E não é porque traduz na junção dos seus grãos, no pó que se forma e na sua disposição por cima do solo, os elementos estabilidade, possibilidade e direção, mas sim porque permite, na sua estrutura e disposição, que cada passo do caminhante transmita toda simbologia da vida.
O simples gesto de colocar o pé descalço por cima da areia já transmite à pessoa uma sensação totalmente diferente. Muito diferente do pé calçado, repousado na borracha da sandália ou no couro do sapato. Não há interação alguma entre o elemento terra e os fatores físicos, psíquicos e espirituais. E tudo é mecânico, irreflexivo, insensível demais.
Dar o primeiro passo significa então estar assentado na força que faz da natureza geológica e humana um ser único, poderoso, total, pois despido de qualquer interferência entre o ser e a metafísica existencial. É o homem completo, inteiro, unido energicamente a terra e dela retirando a certeza que com ela se confunde; e também com a própria areia, com o mundo sedimentado nas partículas que há nos dois.
E o ato de caminhar, seguir em frente, adiante, deixando a sola dos pés em livre contato com a areia, sentindo sua força e energia, e com ela interagindo fisicamente, já passa a ter significados ainda maiores: a força e a luta, a coragem e o destemor, a necessidade e a precisão, a vontade e a motivação, o sentimento e o desejo.
Força e luta porque dependendo do caminho na areia, do lençol granítico que se estende, somente a intenção de alcançar um grandioso objetivo faz com que o indivíduo decida caminhar sem qualquer proteção. A coragem e o destemor porque, feito tuaregue nas escaldantes areias desérticas, dificilmente alguém seguirá descalço se souber que adiante estarão os perigos, os espinhos, as pontas de pedras, as incertezas próprias de qualquer estrada.
O ato de caminhar significa ainda a necessidade e a precisão porque os pés que se assentam na areia fazem isto porque não há outro jeito de seguir adiante, porque não há outra forma de seguir em frente, ou porque o momento não permite que seja diferente. Talvez a pobreza dos pés descalços, talvez os pés que não podem esperar um calçado, talvez os pés tendo de se ferir e machucar perante a necessidade de caminhar.
Também a vontade e a motivação, pois quem tem firmado consigo mesmo o compromisso de não ter temer o queimor da areia, os perigos do caminho nem a longa distância a percorrer, não pensa noutra coisa senão colocar os pés por cima de tudo, andar com satisfação e até correr. O mesmo se diga com relação ao sentimento e o desejo, vez que podem transformar uma difícil caminhada em algo enriquecedor para a alma e o espírito.
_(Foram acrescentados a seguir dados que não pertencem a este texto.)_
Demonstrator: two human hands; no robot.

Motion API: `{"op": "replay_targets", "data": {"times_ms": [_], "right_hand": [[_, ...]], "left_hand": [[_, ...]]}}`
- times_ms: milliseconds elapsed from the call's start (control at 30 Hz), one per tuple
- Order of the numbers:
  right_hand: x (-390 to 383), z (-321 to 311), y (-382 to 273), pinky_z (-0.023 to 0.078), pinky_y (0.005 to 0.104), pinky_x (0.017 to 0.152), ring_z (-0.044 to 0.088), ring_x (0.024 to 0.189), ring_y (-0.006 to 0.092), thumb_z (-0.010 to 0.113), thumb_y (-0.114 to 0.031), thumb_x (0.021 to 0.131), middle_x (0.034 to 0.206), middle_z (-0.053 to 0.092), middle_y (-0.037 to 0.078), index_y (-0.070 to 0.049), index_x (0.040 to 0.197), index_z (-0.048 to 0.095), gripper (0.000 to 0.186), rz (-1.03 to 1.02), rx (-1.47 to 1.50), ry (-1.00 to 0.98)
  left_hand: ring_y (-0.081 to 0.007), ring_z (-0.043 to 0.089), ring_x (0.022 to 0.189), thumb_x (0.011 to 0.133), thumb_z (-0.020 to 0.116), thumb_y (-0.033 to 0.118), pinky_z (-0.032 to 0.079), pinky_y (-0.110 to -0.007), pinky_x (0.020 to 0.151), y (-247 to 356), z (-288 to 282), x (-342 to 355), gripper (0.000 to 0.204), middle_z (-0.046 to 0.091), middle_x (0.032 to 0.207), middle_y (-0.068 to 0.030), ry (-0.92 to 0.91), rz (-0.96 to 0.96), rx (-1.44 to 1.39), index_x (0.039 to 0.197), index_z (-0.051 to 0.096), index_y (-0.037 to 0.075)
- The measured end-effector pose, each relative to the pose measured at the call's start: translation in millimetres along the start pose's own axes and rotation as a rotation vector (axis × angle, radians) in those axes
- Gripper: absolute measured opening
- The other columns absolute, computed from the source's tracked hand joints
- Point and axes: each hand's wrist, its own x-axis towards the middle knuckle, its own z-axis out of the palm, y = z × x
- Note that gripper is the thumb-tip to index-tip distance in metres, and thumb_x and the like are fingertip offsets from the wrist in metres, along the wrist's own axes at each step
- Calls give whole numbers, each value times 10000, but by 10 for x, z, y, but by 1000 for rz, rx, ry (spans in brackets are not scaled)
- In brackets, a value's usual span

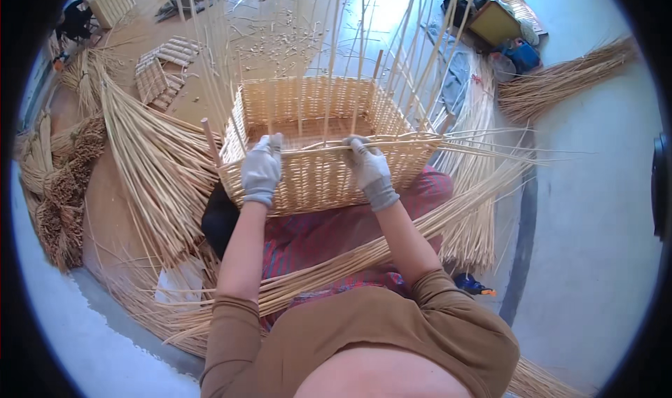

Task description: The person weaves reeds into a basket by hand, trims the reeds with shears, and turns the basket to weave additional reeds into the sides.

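A rectangular wicker basket rests tilted across my lap, with tall thin stakes rising from its walls. Both of my hands wear pale gloves with grey cuffs. At the left part of the near rim, my left hand is closed on the top edge, thumb upward beside a stake. Farther right on the same edge, my right hand pinches the weaving rods, its fingertips partly hidden. Loose ends of these weaving rods stick out past the basket's right corner. A thick corner post stands at the near left.
Long rods lie across my lap below the basket. Bundles of rods spread at the left, and another bundle lies at the far right. A small woven piece, scattered trimmings and a blue container are farther off.
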Motion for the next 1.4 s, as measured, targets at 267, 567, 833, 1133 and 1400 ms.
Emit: {"op": "replay_targets", "data": {"times_ms": [267,567,833,1133,1400], "right_hand": [[140,-248,-283,625,322,779,697,849,180,714,-25,907,956,696,49,-95,990,605,153,-156,-109,100],[939,1849,-763,436,367,1093,465,1360,288,735,-30,824,1498,466,171,-121,1466,472,699,-1164,-1268,-221],[369,891,-154,503,325,692,484,707,146,420,-341,1062,1211,552,99,-97,1308,467,349,-852,-12,-302],[-285,375,90,534,387,689,555,672,164,469,-306,1068,778,519,15,-116,1130,477,200,-499,56,-144],[50,-717,-527,564,302,684,693,888,150,659,-123,966,974,709,51,-125,1148,504,239,-197,-3,188]], "left_hand": [[-171,696,674,1025,562,366,569,-296,540,-121,3,124,353,661,820,-56,-530,-361,-768,1016,624,18],[-76,498,543,980,653,355,441,-295,526,118,247,-23,401,573,601,-3,-69,-83,-63,754,604,28],[-77,546,537,931,730,321,460,-275,476,-151,86,43,313,586,637,17,-233,-297,-394,786,628,63],[-101,573,577,854,812,293,510,-295,502,494,232,124,379,603,669,-29,31,-284,38,742,525,72],[-136,627,571,969,644,160,517,-308,471,777,479,-15,183,610,764,-29,367,62,-847,1101,552,71]]}}
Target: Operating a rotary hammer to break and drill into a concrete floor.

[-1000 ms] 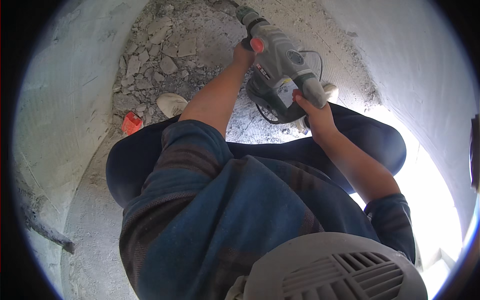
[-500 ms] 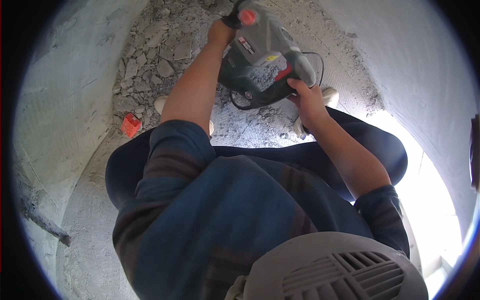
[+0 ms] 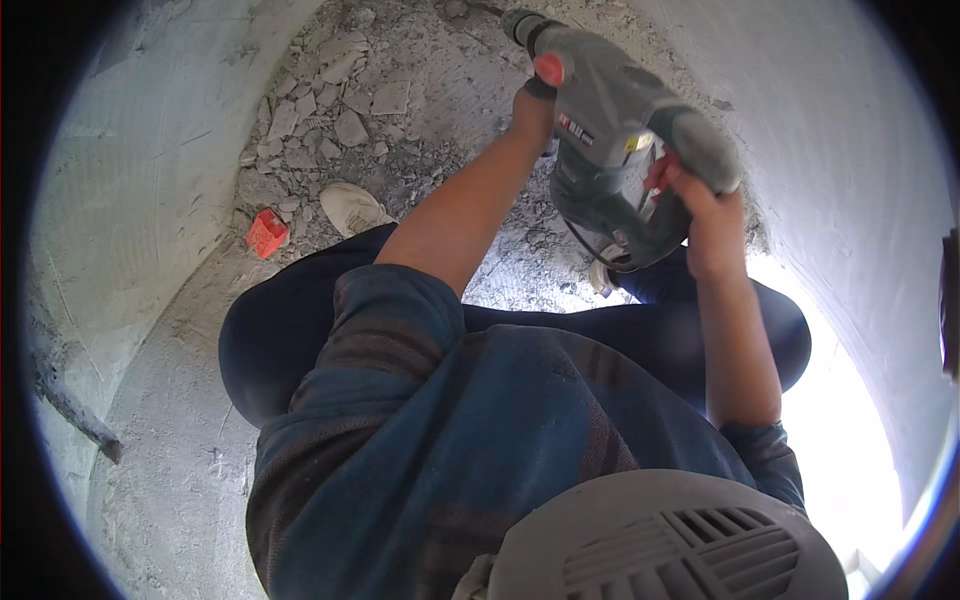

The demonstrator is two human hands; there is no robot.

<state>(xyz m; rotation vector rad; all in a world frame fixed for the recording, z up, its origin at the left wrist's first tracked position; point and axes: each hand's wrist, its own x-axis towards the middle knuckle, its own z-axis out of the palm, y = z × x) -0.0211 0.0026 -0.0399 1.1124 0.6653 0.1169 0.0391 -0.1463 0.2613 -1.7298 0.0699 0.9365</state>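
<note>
A grey and dark green rotary hammer (image 3: 608, 85) is held across both hands above the rubble floor, its nose angled to the far left. My left hand (image 3: 533, 115) is closed on its side grip near the front, beside the red round knob. Toward the back, my right hand (image 3: 714, 222) wraps the rear handle, fingers by the red trigger. A thin bit reaches from the chuck (image 3: 520, 25) to the top edge, where its tip is hard to make out. Part of the power cord shows under the body.
Broken plaster chunks (image 3: 350, 128) cover the floor at the far left. A crushed red-orange packet (image 3: 267, 234) lies by the left wall (image 3: 150, 150). The right wall (image 3: 850, 130) curves close to the tool. My bent knees and pale shoes (image 3: 352, 210) are below. A dark bar (image 3: 85, 425) stands out at lower left.
The rotary hammer has swung right and slightly nearer, bringing its chuck and bit into view. Both hands travelled with it, keeping their grip. More of my left shoe shows.
</note>
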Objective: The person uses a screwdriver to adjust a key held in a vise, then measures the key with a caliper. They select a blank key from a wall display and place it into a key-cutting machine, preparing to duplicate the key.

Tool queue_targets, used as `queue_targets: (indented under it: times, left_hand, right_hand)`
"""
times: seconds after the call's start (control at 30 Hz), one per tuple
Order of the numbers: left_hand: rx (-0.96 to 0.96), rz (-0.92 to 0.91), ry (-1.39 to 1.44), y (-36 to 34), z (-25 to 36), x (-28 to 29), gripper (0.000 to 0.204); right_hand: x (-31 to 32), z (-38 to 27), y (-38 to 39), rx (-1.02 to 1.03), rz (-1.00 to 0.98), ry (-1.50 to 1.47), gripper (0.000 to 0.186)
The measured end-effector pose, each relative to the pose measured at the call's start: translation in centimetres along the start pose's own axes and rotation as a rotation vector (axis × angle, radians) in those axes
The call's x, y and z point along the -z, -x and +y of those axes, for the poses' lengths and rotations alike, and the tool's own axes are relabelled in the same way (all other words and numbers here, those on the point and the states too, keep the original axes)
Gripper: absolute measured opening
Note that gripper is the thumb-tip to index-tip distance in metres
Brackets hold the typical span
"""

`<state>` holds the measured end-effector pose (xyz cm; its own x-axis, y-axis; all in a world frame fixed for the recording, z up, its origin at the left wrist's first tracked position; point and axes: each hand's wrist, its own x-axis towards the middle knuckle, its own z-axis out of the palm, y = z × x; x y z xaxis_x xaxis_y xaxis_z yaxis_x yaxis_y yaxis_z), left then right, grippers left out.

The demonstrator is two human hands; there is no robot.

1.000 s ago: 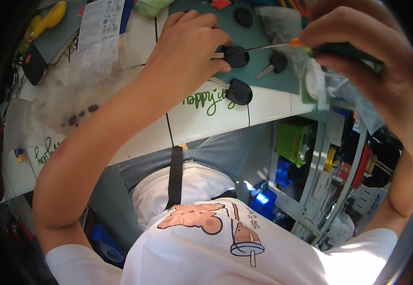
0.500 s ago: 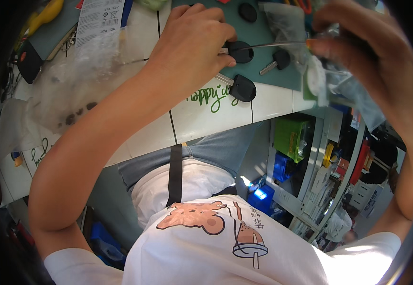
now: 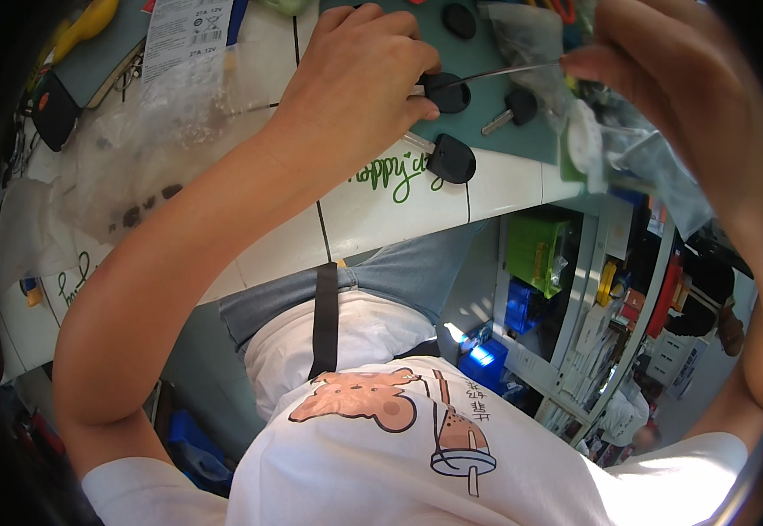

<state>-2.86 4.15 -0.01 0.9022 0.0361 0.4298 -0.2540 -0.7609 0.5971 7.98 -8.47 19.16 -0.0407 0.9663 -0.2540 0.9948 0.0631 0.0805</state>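
My left hand [image 3: 368, 66] is closed, its fingertips and thumb pinching a key with a black plastic head [image 3: 450, 94] over the green mat. A thin metal rod-like tool [image 3: 513, 69] runs from the fingers of my right hand [image 3: 671, 74], which is closed on its far end; its handle is hidden. The tool's tip meets the upper edge of the black key head. Just below lies a second black-headed key [image 3: 453, 159], its blade pointing toward my left hand. A smaller black-headed key [image 3: 520, 106] and a black oval piece [image 3: 459, 21] rest on the mat.
Clear plastic bags [image 3: 127, 167] cover the left of the white table [image 3: 267, 254]; more bags [image 3: 653, 167] lie at the right. A black car remote [image 3: 54, 111] is at the far left. The green mat [image 3: 535, 145] ends near the table's front edge. Shelves with a green box [image 3: 535, 254] stand below right.
My right hand has shifted slightly up, so the tool slopes more steeply down to the key head. My left hand still pinches the key in nearly the same place.
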Motion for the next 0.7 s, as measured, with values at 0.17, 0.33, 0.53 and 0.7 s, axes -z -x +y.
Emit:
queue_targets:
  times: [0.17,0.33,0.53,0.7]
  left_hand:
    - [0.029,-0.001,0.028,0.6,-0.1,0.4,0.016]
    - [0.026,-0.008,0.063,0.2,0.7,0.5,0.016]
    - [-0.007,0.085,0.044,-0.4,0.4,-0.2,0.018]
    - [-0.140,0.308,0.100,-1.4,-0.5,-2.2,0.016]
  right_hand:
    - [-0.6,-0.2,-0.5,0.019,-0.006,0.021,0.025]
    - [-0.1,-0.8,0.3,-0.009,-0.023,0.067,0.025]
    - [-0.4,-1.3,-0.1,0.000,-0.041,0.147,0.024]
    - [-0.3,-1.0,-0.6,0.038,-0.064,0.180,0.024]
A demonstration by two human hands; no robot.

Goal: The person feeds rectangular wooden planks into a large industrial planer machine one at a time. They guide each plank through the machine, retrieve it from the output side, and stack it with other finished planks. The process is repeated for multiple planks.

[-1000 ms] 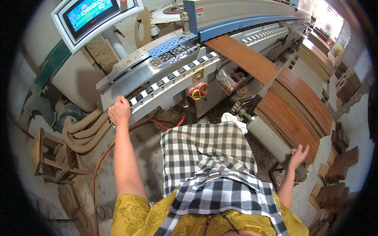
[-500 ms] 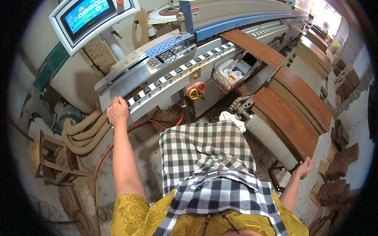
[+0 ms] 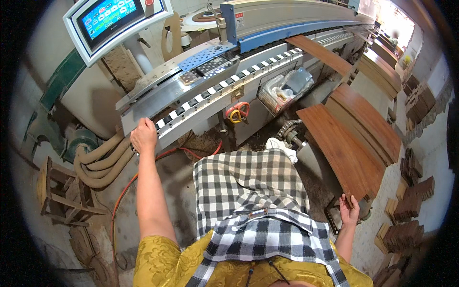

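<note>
My left hand (image 3: 143, 136) is closed on the near left end of the long grey machine (image 3: 174, 122), beside its track of black-and-white pads. My right hand (image 3: 349, 208) grips the lower end of a reddish-brown wooden board (image 3: 334, 148), which lies askew on a stack over a grey roller (image 3: 311, 160). A second stack (image 3: 368, 119) of similar boards adjoins it. Another brown board (image 3: 320, 55) sticks out from the machine's track farther along, under a grey beam with a blue lower strip.
A touchscreen panel (image 3: 114, 24) is at upper left. Hoses (image 3: 95, 158) and a wooden stool (image 3: 62, 191) are on the left. Scissors (image 3: 239, 112) and a wire basket (image 3: 282, 91) hang on the machine. Board stacks (image 3: 411, 201) line the right wall. Checked cloth covers my front.
The board on the track has moved away to the right. My right hand has closed on the top stacked board and shifted it leftward, askew. My left hand has stayed in place.
</note>
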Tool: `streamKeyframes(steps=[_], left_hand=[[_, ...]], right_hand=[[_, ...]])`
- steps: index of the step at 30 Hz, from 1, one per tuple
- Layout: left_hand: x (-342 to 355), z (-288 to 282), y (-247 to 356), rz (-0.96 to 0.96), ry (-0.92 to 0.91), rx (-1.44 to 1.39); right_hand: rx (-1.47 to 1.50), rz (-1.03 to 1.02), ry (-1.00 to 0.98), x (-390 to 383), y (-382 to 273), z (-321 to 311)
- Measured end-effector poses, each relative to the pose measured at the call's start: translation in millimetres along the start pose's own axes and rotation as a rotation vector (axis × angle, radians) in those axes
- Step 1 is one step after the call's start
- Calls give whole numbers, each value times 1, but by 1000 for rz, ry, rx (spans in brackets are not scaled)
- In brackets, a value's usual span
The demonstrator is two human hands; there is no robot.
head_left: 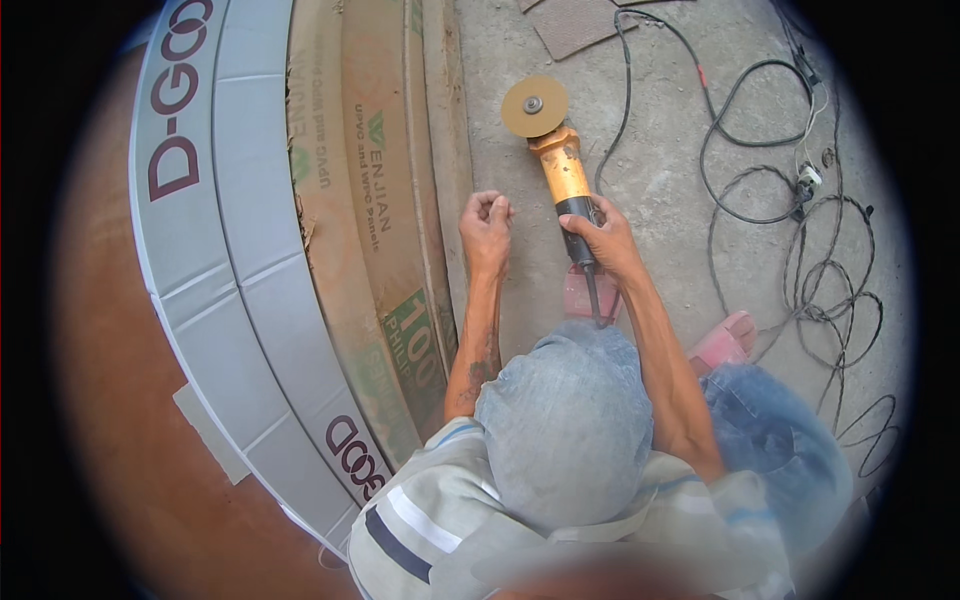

De que modo for, os pés nus que se lançam em caminhada, por cima da areia escaldante, da areia molhada da beira da praia, da areia entremeada de gramíneas do jardim, ou da areia recheada de dificuldades de tantos caminhos, jamais buscarão apenas pisar o chão com sua feição até chegar ao destino. O pisar e o chegar são o que menos importância terá após a pele encontrar o grão.
Na areia macia, o pé entra, se aprofunda, vai vencendo lentamente cada passo; na areia escaldante, os pés apenas tocam o chão como impulso para o passo seguinte; na areia firme, cheia de pedra e espinhos, os pés vão dançando, fazendo ligeiras curvas, até pisar em lugar menos perigoso. E assim também é no caminho de pedra, no caminho molhado, na estrada inundada, por cima da lama, diante da vida.
Talvez por mistério e encantamento, nunca há entristecimento nem dor durante a caminhada. A realidade só chega no ponto de chegada, quando areia e pé já se reconheceram como tão necessários à liberdade espiritual do ser humano.